-- What is needed --
Word for word and without images, transcribe all of the records.

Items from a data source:
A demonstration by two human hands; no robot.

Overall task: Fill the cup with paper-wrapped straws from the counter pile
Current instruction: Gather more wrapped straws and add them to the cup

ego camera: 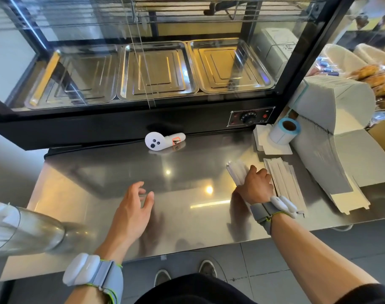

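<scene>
A pile of white paper-wrapped straws (pixel 284 183) lies on the steel counter (pixel 187 167) at the right. My right hand (pixel 256 185) is closed around a small bunch of straws (pixel 236 172), held just left of the pile, their ends fanning up and left past my fingers. My left hand (pixel 133 207) hovers over the counter's middle, palm down, fingers spread, holding nothing. A shiny metal cup (pixel 27 229) lies at the far left edge, seen on its side with something white inside its mouth.
A glass display warmer (pixel 156 71) with three steel trays stands behind the counter. A white controller (pixel 164 140) lies by its base. Stacks of flat paper boxes (pixel 340 137) and a label roll (pixel 285 129) crowd the right side. The counter's front edge runs below my wrists.
</scene>
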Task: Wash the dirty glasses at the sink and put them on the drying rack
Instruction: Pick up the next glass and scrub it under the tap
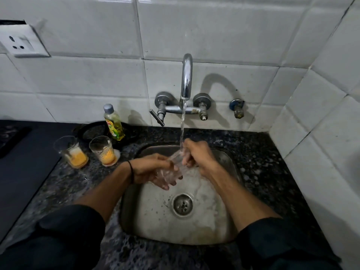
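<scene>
Clear plastic dish-soap bottle (113,123), grey cap, yellow-green label, standing upright at black round dish (91,131) near wall. White socket plate (21,42) sitting on glossy white wall tiles (214,26). Small blue-collared valve (238,109) sticking out of tiles. Dark speckled granite countertop (253,152) lying below.

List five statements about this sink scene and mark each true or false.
1. Water runs from the tap onto the glass. True.
2. The dirty glasses stand in the sink. False: they stand on the counter, left of the sink.
3. The left hand holds the glass. True.
4. The soap bottle lies flat. False: it stands upright behind the dirty glasses.
5. The right hand rests on the tap. False: it grips the glass under the water.
</scene>
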Demonstrator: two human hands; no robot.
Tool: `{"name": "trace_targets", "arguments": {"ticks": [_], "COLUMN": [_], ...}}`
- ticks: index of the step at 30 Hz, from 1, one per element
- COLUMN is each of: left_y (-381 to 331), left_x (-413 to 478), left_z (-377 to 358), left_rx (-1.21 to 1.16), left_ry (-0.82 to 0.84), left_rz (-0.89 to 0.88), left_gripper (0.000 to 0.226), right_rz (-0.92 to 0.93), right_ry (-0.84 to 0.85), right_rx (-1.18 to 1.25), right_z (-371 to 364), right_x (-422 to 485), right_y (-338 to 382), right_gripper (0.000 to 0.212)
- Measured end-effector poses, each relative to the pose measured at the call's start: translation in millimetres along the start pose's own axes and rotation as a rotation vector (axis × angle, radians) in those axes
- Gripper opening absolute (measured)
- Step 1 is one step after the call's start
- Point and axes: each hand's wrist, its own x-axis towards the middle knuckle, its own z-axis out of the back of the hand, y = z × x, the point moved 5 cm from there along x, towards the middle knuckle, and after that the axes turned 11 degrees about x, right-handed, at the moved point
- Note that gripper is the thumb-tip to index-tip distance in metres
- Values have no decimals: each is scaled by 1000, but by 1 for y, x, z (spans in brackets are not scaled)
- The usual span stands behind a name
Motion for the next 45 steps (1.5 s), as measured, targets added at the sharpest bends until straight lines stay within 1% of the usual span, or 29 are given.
{"name": "trace_targets", "arguments": {"ticks": [2, 4, 7, 8, 10, 12, 14, 16, 17, 18, 20, 22, 23, 24, 26, 28, 29, 30, 31, 33, 35, 36, 37, 39, 40, 41, 42, 43, 45], "left_y": [6, 10, 10, 9, 8, 10, 9, 7, 5, 3, -2, -6, -5, -5, -1, 3, 3, 2, -3, -13, -18, -19, -19, -15, -12, -9, -8, -9, -13], "left_x": [8, 17, 17, 14, 9, 9, 8, 5, 2, -1, -4, -3, -1, 2, 9, 13, 12, 11, 8, 3, 2, 2, 2, 5, 7, 7, 6, 5, 2], "left_z": [-10, -13, -15, -19, -27, -28, -20, -5, 0, 4, 3, -10, -14, -15, -8, 1, 5, 9, 10, 6, -8, -12, -12, -5, -2, 2, 4, 6, 6], "left_rx": [57, 59, 278, 359, 392, 293, 202, 242, 280, 346, 552, 667, 654, 599, 438, 334, 353, 403, 492, 749, 838, 796, 722, 573, 501, 446, 413, 445, 707], "left_ry": [-22, -247, -749, -871, -967, -901, -759, -701, -719, -775, -943, -1043, -1042, -1006, -797, -563, -528, -573, -677, -951, -1072, -1067, -1009, -769, -647, -586, -600, -687, -919], "left_rz": [-29, -91, -133, -149, -202, -246, -284, -304, -303, -289, -232, -216, -229, -263, -282, -218, -182, -160, -151, -123, -172, -212, -245, -295, -301, -291, -278, -257, -190], "left_gripper": [33, 33, 39, 42, 46, 49, 50, 48, 47, 48, 47, 42, 41, 43, 50, 48, 42, 36, 35, 40, 47, 46, 43, 39, 40, 42, 44, 44, 50], "right_rz": [157, 272, 224, 182, 129, 154, 213, 218, 207, 188, 129, 83, 100, 132, 186, 217, 219, 207, 179, 110, 82, 101, 151, 265, 294, 285, 262, 236, 131], "right_ry": [136, 180, 162, 140, 138, 246, 378, 484, 500, 477, 337, 193, 152, 150, 274, 434, 479, 485, 459, 287, 89, 47, 83, 312, 418, 472, 470, 427, 276], "right_rx": [-263, -501, -620, -652, -675, -657, -684, -615, -533, -440, -308, -333, -384, -408, -419, -482, -495, -467, -397, -224, -196, -242, -299, -430, -452, -421, -359, -293, -185], "right_z": [-15, -27, -32, -31, -32, -36, -37, -33, -30, -29, -28, -31, -31, -30, -27, -21, -18, -16, -15, -16, -16, -15, -16, -22, -23, -23, -22, -22, -21], "right_x": [-3, -2, 4, 7, 9, 5, -9, -20, -22, -21, -12, -4, -3, -3, -9, -20, -23, -21, -17, -4, 5, 5, 5, -4, -10, -14, -15, -14, -4], "right_y": [16, 25, 25, 23, 24, 29, 39, 42, 41, 41, 37, 31, 33, 36, 43, 48, 47, 44, 39, 30, 25, 27, 30, 39, 39, 40, 40, 39, 33], "right_gripper": [36, 36, 37, 39, 40, 36, 30, 23, 21, 22, 29, 37, 38, 37, 33, 26, 22, 18, 16, 19, 26, 27, 27, 24, 22, 21, 21, 22, 29]}}
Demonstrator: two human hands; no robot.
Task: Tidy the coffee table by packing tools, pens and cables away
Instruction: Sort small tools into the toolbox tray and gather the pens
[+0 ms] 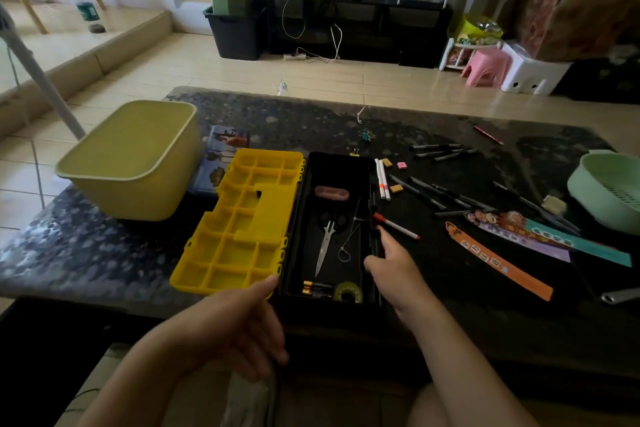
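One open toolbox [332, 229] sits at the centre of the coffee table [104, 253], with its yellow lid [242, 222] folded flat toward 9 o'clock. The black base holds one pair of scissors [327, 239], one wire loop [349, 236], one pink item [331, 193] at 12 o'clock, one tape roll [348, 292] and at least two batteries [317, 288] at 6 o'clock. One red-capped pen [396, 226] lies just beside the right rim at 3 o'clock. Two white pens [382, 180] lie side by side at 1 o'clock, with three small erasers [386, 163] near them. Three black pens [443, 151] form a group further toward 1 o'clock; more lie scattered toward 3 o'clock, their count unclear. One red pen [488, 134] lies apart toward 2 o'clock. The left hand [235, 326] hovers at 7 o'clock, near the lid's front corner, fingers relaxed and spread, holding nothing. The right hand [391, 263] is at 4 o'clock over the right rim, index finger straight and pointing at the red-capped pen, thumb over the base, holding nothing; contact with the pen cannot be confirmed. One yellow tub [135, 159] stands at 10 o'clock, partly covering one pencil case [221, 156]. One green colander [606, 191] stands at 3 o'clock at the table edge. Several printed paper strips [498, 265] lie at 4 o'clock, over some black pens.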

-- Exercise output --
A demonstration by two human hands; no robot.

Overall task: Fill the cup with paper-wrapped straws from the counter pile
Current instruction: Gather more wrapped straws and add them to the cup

ego camera: 

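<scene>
A pile of white paper-wrapped straws (pixel 284 183) lies on the steel counter (pixel 187 167) at the right. My right hand (pixel 256 185) is closed around a small bunch of straws (pixel 236 172), held just left of the pile, their ends fanning up and left past my fingers. My left hand (pixel 133 207) hovers over the counter's middle, palm down, fingers spread, holding nothing. A shiny metal cup (pixel 27 229) lies at the far left edge, seen on its side with something white inside its mouth.
A glass display warmer (pixel 156 71) with three steel trays stands behind the counter. A white controller (pixel 164 140) lies by its base. Stacks of flat paper boxes (pixel 340 137) and a label roll (pixel 285 129) crowd the right side. The counter's front edge runs below my wrists.
</scene>
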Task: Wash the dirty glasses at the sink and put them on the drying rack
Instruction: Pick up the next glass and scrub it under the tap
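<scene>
Clear plastic dish-soap bottle (113,123), grey cap, yellow-green label, standing upright at black round dish (91,131) near wall. White socket plate (21,42) sitting on glossy white wall tiles (214,26). Small blue-collared valve (238,109) sticking out of tiles. Dark speckled granite countertop (253,152) lying below.

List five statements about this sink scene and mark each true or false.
1. Water runs from the tap onto the glass. True.
2. The dirty glasses stand in the sink. False: they stand on the counter, left of the sink.
3. The left hand holds the glass. True.
4. The soap bottle lies flat. False: it stands upright behind the dirty glasses.
5. The right hand rests on the tap. False: it grips the glass under the water.
</scene>
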Demonstrator: two human hands; no robot.
Tool: `{"name": "trace_targets", "arguments": {"ticks": [_], "COLUMN": [_], ...}}`
- ticks: index of the step at 30 Hz, from 1, one per element
- COLUMN is each of: left_y (-381 to 331), left_x (-413 to 478), left_z (-377 to 358), left_rx (-1.21 to 1.16), left_ry (-0.82 to 0.84), left_rz (-0.89 to 0.88), left_gripper (0.000 to 0.226), right_rz (-0.92 to 0.93), right_ry (-0.84 to 0.85), right_rx (-1.18 to 1.25), right_z (-371 to 364), right_x (-422 to 485), right_y (-338 to 382), right_gripper (0.000 to 0.212)
- Measured end-effector poses, each relative to the pose measured at the call's start: translation in millimetres along the start pose's own axes and rotation as a rotation vector (axis × angle, radians) in those axes
- Gripper opening absolute (measured)
- Step 1 is one step after the call's start
- Point and axes: each hand's wrist, its own x-axis towards the middle knuckle, its own z-axis out of the back of the hand, y = z × x, the point moved 5 cm from there along x, towards the middle knuckle, and after that the axes turned 11 degrees about x, right-handed, at the moved point
- Note that gripper is the thumb-tip to index-tip distance in metres
- Values have no decimals: each is scaled by 1000, but by 1 for y, x, z (spans in brackets are not scaled)
- The usual span stands behind a name
Motion for the next 45 steps (1.5 s), as measured, targets added at the sharpest bends until straight lines stay within 1% of the usual span, or 29 are given.
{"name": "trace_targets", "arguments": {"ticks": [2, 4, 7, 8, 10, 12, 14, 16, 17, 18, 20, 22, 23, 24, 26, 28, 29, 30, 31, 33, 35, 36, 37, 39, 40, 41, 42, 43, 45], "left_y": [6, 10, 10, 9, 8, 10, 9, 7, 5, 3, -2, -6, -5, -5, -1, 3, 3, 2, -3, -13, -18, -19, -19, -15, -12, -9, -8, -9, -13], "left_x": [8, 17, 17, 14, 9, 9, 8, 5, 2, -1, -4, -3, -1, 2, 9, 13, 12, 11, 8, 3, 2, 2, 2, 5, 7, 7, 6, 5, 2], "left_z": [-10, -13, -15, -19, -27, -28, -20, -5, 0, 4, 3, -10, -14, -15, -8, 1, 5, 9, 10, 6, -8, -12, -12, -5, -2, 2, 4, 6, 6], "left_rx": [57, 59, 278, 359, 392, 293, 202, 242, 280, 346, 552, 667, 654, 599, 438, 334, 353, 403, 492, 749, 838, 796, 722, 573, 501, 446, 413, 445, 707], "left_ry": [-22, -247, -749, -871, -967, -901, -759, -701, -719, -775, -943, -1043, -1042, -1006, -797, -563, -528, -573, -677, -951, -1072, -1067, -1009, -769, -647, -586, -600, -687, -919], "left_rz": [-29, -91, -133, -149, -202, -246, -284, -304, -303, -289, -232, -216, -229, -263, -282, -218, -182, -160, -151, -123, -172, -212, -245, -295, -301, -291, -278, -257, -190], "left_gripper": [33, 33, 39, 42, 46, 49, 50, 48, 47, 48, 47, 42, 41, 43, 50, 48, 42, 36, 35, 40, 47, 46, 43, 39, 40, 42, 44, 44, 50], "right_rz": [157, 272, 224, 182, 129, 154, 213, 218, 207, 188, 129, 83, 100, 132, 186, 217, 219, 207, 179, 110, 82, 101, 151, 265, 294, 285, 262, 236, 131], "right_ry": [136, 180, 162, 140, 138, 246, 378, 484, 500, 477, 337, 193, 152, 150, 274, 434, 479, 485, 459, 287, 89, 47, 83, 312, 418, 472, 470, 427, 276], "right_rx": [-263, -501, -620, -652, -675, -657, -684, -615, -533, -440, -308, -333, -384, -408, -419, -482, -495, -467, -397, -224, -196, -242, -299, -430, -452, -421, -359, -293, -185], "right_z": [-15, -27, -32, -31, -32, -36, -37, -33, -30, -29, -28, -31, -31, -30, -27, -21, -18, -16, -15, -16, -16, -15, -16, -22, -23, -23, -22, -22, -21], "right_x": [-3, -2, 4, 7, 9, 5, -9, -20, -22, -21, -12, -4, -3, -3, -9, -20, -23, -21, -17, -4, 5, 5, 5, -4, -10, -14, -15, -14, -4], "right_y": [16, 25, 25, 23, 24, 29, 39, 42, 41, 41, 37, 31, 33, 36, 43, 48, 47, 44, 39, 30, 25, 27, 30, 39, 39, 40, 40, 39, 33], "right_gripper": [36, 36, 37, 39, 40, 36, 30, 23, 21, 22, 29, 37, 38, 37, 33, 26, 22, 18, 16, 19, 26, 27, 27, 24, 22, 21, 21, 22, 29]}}
Demonstrator: two human hands; no robot.
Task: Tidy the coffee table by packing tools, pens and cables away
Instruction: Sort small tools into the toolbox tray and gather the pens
[+0 ms] 
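One open toolbox [332, 229] sits at the centre of the coffee table [104, 253], with its yellow lid [242, 222] folded flat toward 9 o'clock. The black base holds one pair of scissors [327, 239], one wire loop [349, 236], one pink item [331, 193] at 12 o'clock, one tape roll [348, 292] and at least two batteries [317, 288] at 6 o'clock. One red-capped pen [396, 226] lies just beside the right rim at 3 o'clock. Two white pens [382, 180] lie side by side at 1 o'clock, with three small erasers [386, 163] near them. Three black pens [443, 151] form a group further toward 1 o'clock; more lie scattered toward 3 o'clock, their count unclear. One red pen [488, 134] lies apart toward 2 o'clock. The left hand [235, 326] hovers at 7 o'clock, near the lid's front corner, fingers relaxed and spread, holding nothing. The right hand [391, 263] is at 4 o'clock over the right rim, index finger straight and pointing at the red-capped pen, thumb over the base, holding nothing; contact with the pen cannot be confirmed. One yellow tub [135, 159] stands at 10 o'clock, partly covering one pencil case [221, 156]. One green colander [606, 191] stands at 3 o'clock at the table edge. Several printed paper strips [498, 265] lie at 4 o'clock, over some black pens.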

Nothing further is required of this output.